The Mourning After




GORDONVILLE — Perfectly slotted between when Sofia came home from school and when she had to leave for dance was “The Poseidon Adventure” — the original from 1972, not the remake (a practice that should be illegal in Hollywood without written permission from the Gordonville high court).

At age 7, just about six months older than my little princess is now, I saw this action-adventure flick — cut from the cloth of “Airplane” and “Towering Inferno” made during the era of shag carpets and man-perms — I saw this in a movie theater (no Net Flix back then).

Sofia came into the room at the pinnacle scene, when Gene Hackman‘s character — the heroic Rev. Scott — plummeted to his death after making the rescue possible for the other survivors (Come on!
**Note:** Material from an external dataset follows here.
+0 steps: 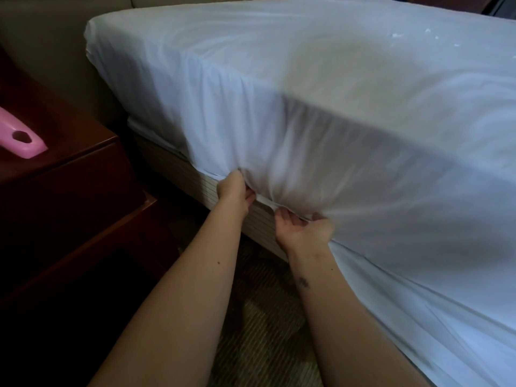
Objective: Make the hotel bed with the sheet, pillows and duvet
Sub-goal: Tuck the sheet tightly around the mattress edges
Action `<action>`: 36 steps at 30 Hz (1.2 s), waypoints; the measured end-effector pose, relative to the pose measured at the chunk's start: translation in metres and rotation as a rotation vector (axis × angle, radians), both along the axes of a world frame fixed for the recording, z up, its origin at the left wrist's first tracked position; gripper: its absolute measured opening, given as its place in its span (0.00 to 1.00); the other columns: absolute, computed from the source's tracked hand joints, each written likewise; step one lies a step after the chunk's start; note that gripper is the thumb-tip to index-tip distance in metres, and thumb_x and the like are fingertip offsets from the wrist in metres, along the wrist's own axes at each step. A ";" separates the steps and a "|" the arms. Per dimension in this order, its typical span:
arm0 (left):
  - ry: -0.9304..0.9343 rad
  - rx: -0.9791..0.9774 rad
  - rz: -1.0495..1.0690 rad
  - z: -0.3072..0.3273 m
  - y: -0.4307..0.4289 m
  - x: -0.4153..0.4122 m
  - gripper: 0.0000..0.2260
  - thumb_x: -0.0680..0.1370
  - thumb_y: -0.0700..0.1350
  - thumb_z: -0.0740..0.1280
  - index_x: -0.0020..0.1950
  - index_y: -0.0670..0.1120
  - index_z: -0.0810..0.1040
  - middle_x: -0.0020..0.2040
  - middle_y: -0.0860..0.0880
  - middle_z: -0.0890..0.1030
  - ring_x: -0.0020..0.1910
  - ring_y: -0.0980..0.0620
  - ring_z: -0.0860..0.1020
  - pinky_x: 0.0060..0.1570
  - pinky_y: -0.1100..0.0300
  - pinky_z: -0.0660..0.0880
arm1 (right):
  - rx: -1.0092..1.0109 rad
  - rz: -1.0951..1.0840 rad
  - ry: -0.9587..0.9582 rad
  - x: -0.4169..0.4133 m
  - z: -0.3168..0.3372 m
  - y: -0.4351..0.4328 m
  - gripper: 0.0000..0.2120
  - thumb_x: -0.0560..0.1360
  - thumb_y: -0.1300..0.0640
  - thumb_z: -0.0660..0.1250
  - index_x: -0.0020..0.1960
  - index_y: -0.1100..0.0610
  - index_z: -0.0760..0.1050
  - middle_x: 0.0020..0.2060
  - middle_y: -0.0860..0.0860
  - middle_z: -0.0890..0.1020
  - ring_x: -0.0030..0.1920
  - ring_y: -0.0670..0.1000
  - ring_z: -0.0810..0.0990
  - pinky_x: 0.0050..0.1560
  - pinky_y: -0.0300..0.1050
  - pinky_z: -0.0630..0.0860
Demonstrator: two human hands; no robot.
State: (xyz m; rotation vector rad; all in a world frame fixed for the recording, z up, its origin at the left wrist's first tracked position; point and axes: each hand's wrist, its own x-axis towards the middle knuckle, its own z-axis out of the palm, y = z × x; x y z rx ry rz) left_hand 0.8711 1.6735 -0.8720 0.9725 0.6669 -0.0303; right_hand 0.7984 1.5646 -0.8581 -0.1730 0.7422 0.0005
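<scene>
Both bare forearms stretch forward and down. The right hand (304, 230), palm up, and the left hand (234, 191) each pinch the hem of the thin white cotton sheet (279, 79), which drapes the mattress side. This looks like the tucking step. Next, that hem needs pushing in above the striped beige bed base (173, 163).

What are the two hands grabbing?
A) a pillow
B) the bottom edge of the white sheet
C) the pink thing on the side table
B: the left hand and the right hand both grip the lower edge of the white sheet.
</scene>
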 end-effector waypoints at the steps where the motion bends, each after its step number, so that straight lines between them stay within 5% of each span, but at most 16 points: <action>1: -0.013 -0.046 -0.003 0.004 -0.003 0.000 0.14 0.76 0.40 0.59 0.60 0.40 0.76 0.53 0.41 0.80 0.42 0.47 0.78 0.32 0.60 0.75 | 0.072 -0.017 -0.027 0.001 0.004 -0.001 0.22 0.79 0.52 0.57 0.70 0.61 0.67 0.66 0.58 0.73 0.67 0.58 0.72 0.71 0.52 0.65; 4: -0.075 -0.240 0.013 0.008 -0.010 -0.004 0.09 0.78 0.44 0.58 0.51 0.44 0.76 0.49 0.45 0.79 0.43 0.49 0.77 0.44 0.59 0.76 | 0.183 -0.036 -0.115 0.002 0.003 0.000 0.25 0.74 0.52 0.62 0.68 0.60 0.69 0.66 0.58 0.73 0.67 0.56 0.72 0.72 0.50 0.63; 8: -0.160 -0.468 0.005 -0.009 0.000 0.000 0.22 0.78 0.54 0.58 0.66 0.42 0.72 0.61 0.42 0.77 0.54 0.46 0.77 0.63 0.52 0.71 | 0.175 -0.045 -0.216 0.004 -0.008 0.005 0.29 0.64 0.63 0.64 0.66 0.61 0.71 0.66 0.58 0.74 0.67 0.57 0.73 0.72 0.52 0.64; 14: -0.315 -0.757 -0.045 -0.017 0.004 0.022 0.31 0.75 0.67 0.56 0.67 0.45 0.73 0.63 0.39 0.77 0.62 0.39 0.75 0.64 0.44 0.69 | 0.078 0.021 -0.285 0.027 -0.025 0.007 0.20 0.62 0.71 0.61 0.53 0.62 0.77 0.57 0.58 0.80 0.66 0.58 0.75 0.70 0.54 0.67; 18: -0.295 -0.782 -0.029 -0.023 0.005 0.034 0.31 0.75 0.67 0.55 0.67 0.47 0.74 0.63 0.41 0.77 0.62 0.40 0.74 0.62 0.46 0.69 | 0.033 0.019 -0.330 0.037 -0.032 0.012 0.27 0.58 0.74 0.64 0.56 0.62 0.78 0.63 0.58 0.78 0.65 0.59 0.75 0.71 0.58 0.66; 20: -0.241 -0.777 -0.075 -0.021 0.007 0.038 0.29 0.77 0.64 0.54 0.68 0.46 0.73 0.63 0.40 0.77 0.62 0.40 0.74 0.65 0.45 0.68 | 0.013 0.015 -0.392 0.039 -0.034 0.014 0.36 0.45 0.75 0.73 0.53 0.61 0.79 0.62 0.58 0.79 0.65 0.60 0.75 0.70 0.59 0.66; 22: -0.163 -0.726 -0.119 -0.014 0.010 0.040 0.25 0.79 0.57 0.52 0.68 0.44 0.74 0.62 0.38 0.78 0.59 0.40 0.76 0.60 0.44 0.70 | 0.004 0.033 -0.388 0.040 -0.038 0.012 0.37 0.38 0.75 0.74 0.48 0.62 0.82 0.57 0.57 0.82 0.63 0.59 0.77 0.69 0.59 0.67; 25: -0.041 -0.547 -0.188 -0.006 0.024 0.037 0.21 0.81 0.50 0.51 0.65 0.41 0.75 0.52 0.38 0.82 0.51 0.41 0.79 0.52 0.46 0.74 | -0.045 0.077 -0.362 0.037 -0.034 0.013 0.17 0.55 0.73 0.65 0.39 0.60 0.83 0.46 0.55 0.83 0.59 0.57 0.78 0.70 0.56 0.66; 28: 0.027 -0.223 -0.226 -0.006 0.039 0.037 0.17 0.82 0.46 0.54 0.65 0.41 0.75 0.47 0.42 0.81 0.44 0.45 0.79 0.45 0.51 0.77 | -0.062 0.068 -0.365 0.036 -0.035 0.014 0.14 0.58 0.70 0.63 0.41 0.58 0.78 0.44 0.53 0.82 0.57 0.56 0.77 0.71 0.55 0.65; 31: 0.023 0.063 -0.023 -0.014 0.049 0.042 0.08 0.78 0.37 0.61 0.56 0.40 0.75 0.41 0.42 0.79 0.36 0.48 0.78 0.30 0.56 0.80 | -0.067 0.042 -0.411 0.036 -0.038 0.017 0.13 0.53 0.70 0.68 0.35 0.58 0.78 0.41 0.53 0.83 0.51 0.55 0.79 0.71 0.55 0.65; 34: -0.048 0.227 0.241 -0.020 0.062 0.053 0.09 0.69 0.30 0.66 0.47 0.36 0.79 0.43 0.37 0.82 0.36 0.46 0.79 0.36 0.53 0.80 | -0.071 0.008 -0.384 0.038 -0.040 0.018 0.11 0.59 0.69 0.62 0.38 0.58 0.75 0.41 0.53 0.81 0.50 0.55 0.78 0.71 0.56 0.65; 36: -0.098 0.202 0.270 -0.019 0.066 0.060 0.06 0.69 0.31 0.64 0.36 0.37 0.80 0.34 0.41 0.82 0.32 0.48 0.78 0.33 0.57 0.76 | -0.067 0.007 -0.389 0.038 -0.039 0.020 0.12 0.60 0.69 0.61 0.40 0.58 0.75 0.41 0.53 0.81 0.49 0.55 0.78 0.71 0.55 0.65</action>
It was 41 years ago, putting me a year beyond the statute of limitations on spoiler alerts, so I don’t want to hear it.).

I warned her that it was “just pretend” and that I could prove to her by showing her one of the other 98 movies starring Hackman (not an exaggeration, he has 99 credited roles), but she was a soldier undaunted anyway.

“When is he going to come back?” she asked, as the cast of mostly “B” actors (save Hackman and Ernest Borgnine, whose interaction were a highlight) were being blow-torched out and spirited away in a helicopter as the credits began to roll.

For those who say that history doesn’t repeat, those were the same thoughts running through my young head in 1972, when the song “The Morning After” from this movie topped by the charts (who can name the singer without cheating on Google or IMDB?).

It was the first time I saw a bittersweet ending, at least to my knowledge; the first time a protagonist gave the ultimate sacrifice.

Likely the same for Sofia.

It was meaningful, in a weird way, to share it together.

And maybe it was the nostalgia, but they don’t make them like they used to, do they?

Bringing us back to the mourning after.

I’m not a real big fan of this type of movie. I haven’t been for a long time. Maybe it is because I saw the classics, and got them out of my system, at a young and impressionable age (even though it took today’s viewing to realize some tawdry tricks, like having Pamela Sue Martin and the other actresses, other than Shelley Winters, strip down to nothing early on under the guise of needing to shed clothing to climb a Christmas tree out of the dining area).

It made an impression then and now.

For all the times I click through all 678 channels and find nothing to watch, this was right on time.

At the perfect time.

2 thoughts on “The Mourning After

  1. keithphucas

    Nice to spend time with your daughter. That way, you won’t regret not doing enough of that when she’s older and independent.